O surfe de Nelsinho se caracterizava pela extrema força aplicada nas manobras, aliada à polidez de movimentos. As batidas verticais e potentes e os fortes cutbacks, que jogavam litros de água para o alto, eram sua marca registrada. Mesmo os torcedores dos surfistas canelas-verdes eram obrigados a concordar: o Macaco era um adversário sinistro!

 

Além disso, Nelson se adaptava bem a qualquer tipo de onda, desde os pesados tubos do Barrão às merrecas cheias do Solemar.

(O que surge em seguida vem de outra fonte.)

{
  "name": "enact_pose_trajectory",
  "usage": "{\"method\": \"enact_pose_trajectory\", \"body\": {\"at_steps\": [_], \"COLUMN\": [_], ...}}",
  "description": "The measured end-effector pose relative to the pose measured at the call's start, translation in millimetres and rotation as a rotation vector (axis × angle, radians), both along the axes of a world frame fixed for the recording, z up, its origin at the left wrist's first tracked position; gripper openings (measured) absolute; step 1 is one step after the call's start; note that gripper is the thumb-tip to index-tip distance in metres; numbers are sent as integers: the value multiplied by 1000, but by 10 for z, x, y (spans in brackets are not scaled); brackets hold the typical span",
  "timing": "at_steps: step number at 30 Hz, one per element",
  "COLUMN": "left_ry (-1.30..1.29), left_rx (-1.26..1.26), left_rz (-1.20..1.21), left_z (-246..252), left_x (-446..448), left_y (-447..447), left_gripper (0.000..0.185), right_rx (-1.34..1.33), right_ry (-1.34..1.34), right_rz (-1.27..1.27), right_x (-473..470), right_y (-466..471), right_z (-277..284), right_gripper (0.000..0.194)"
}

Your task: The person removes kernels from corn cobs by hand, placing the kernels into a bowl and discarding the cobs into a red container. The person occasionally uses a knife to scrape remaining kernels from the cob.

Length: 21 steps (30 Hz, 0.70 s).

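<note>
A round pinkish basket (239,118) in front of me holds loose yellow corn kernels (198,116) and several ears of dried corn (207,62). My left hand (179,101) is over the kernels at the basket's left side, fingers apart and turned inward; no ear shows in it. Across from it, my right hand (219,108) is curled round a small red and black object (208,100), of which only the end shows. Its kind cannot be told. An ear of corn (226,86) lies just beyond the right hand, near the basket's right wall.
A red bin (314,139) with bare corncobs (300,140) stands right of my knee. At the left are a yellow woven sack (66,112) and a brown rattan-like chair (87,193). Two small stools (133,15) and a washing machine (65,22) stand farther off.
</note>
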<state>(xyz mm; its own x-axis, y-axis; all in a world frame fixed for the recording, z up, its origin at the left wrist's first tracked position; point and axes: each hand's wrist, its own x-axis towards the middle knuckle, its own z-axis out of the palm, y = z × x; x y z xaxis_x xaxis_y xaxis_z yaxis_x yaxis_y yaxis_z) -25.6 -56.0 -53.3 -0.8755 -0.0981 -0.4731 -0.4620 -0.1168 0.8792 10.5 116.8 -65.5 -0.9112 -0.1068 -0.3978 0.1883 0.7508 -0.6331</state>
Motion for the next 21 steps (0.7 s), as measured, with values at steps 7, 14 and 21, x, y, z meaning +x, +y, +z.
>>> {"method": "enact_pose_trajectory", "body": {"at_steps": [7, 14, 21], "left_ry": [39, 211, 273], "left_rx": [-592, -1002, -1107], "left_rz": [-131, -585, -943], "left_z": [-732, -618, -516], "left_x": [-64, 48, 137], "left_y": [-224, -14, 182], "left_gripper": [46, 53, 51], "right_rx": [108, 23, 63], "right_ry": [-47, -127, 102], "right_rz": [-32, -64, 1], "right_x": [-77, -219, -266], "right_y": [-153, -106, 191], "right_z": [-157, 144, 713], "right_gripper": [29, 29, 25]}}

Essa versatilidade lhe rendeu vários títulos no cenário das competições locais.

Sua habilidade no esporte das ondas e sua extrema competitividade o levaram a um feito até hoje inigualado por qualquer surfista local: Nelsinho foi quarto colocado no primeiro ano do Circuito Brasileiro de Surfe Profissional (1987), superando adversários do calibre de Carlos Burle, Fred D?Orey, Cauli Rodrigues e Dadá Figueiredo, entre outras feras.

 

Isso numa época em que o julgamento valorizava mais a quantidade de manobras por onda do que a radicalidade. Talvez, se Martin Potter (para quem não sabe, tio do Harry) tivesse antecipado a revolução do power surf em alguns anos, Nelsinho pudesse alcançar resultados ainda mais expressivos.

 

De novo: para quem não sabe, Potter foi campeão mundial em 1989, depois de anos de competição, perdendo muitas vezes para surfistas ?enceradores de ondas?, que faziam dúzias de manobras sem expressão ao longo das ondas, aliviando na parte crítica da parede e soltando várias batidinhas no inside; MP foi, com suas performances arrasadoras, o grande responsável pela mudança desse paradigma, praticamente obrigando os juízes a valorizar a força e a pressão das manobras feitas na parte crítica das ondas.

 

Hoje, Nelson Ferreira, o Nelsinho Macaco, é o cacique maior da tribo dos guerreiros-surfistas. No comando da Federação Estadual de Surfe, vem procurando desenvolver um trabalho que permita aos atletas capixabas alcançarem um lugar ao sol no seleto grupo dos melhores surfistas do país. Com certeza, Nelson tem condições para realizar tal façanha: afinal, ele já esteve lá!